- _To do_:
From the material below, copy each line that holds the word "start".
====================
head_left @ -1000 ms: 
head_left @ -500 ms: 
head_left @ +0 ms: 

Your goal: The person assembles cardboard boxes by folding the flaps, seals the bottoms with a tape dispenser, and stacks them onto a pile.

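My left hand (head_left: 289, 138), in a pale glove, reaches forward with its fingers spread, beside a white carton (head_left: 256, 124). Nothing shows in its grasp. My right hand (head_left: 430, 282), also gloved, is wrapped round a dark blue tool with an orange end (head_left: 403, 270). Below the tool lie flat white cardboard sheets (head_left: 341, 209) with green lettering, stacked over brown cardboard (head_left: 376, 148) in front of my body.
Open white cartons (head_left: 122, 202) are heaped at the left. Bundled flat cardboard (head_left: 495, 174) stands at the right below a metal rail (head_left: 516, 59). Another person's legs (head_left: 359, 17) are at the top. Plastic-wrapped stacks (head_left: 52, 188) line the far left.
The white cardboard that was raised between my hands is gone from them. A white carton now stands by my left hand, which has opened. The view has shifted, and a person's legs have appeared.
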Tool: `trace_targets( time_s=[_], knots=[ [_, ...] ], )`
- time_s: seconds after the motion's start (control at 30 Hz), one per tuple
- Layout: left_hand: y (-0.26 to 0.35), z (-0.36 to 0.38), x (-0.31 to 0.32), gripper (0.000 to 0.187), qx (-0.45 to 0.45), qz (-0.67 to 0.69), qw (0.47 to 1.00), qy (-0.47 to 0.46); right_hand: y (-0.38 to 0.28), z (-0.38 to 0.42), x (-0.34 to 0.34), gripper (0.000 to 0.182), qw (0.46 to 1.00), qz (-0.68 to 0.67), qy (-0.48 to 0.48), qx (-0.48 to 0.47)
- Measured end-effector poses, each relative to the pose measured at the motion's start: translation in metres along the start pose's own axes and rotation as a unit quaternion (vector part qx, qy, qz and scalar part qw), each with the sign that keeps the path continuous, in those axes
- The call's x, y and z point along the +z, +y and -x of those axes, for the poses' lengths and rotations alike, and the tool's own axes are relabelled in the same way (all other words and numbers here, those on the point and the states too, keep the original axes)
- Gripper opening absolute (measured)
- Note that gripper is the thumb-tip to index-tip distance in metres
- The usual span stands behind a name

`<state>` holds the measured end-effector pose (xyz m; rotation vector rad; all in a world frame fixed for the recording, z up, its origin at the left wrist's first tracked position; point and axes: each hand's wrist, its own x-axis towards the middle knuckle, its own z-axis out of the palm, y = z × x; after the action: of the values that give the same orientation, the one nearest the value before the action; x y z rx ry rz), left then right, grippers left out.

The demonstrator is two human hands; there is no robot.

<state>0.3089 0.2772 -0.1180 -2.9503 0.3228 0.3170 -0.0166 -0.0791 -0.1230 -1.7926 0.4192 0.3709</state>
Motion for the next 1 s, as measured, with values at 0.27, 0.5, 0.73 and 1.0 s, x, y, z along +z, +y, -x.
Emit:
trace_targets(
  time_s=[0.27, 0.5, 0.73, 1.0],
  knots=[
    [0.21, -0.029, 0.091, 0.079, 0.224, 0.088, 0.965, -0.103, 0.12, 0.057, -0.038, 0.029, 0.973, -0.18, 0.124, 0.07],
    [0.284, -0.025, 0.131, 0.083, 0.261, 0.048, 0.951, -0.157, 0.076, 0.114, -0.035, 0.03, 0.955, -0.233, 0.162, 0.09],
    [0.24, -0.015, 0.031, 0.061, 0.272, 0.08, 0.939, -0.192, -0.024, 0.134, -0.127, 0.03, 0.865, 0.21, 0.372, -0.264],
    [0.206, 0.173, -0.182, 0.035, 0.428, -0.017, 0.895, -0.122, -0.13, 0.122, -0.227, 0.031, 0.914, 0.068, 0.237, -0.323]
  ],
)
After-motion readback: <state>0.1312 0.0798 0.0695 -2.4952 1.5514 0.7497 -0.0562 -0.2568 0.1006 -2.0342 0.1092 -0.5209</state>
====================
- _Reply_:
- time_s: seconds after the motion's start (control at 30 Hz), one per tuple
- Measured end-effector poses, each relative to the pose measured at the motion's start: translation in metres along the start pose's own axes and rotation as a unit quaternion (vector part qx, qy, qz and scalar part qw), each with the sign that keeps the path continuous, in those axes

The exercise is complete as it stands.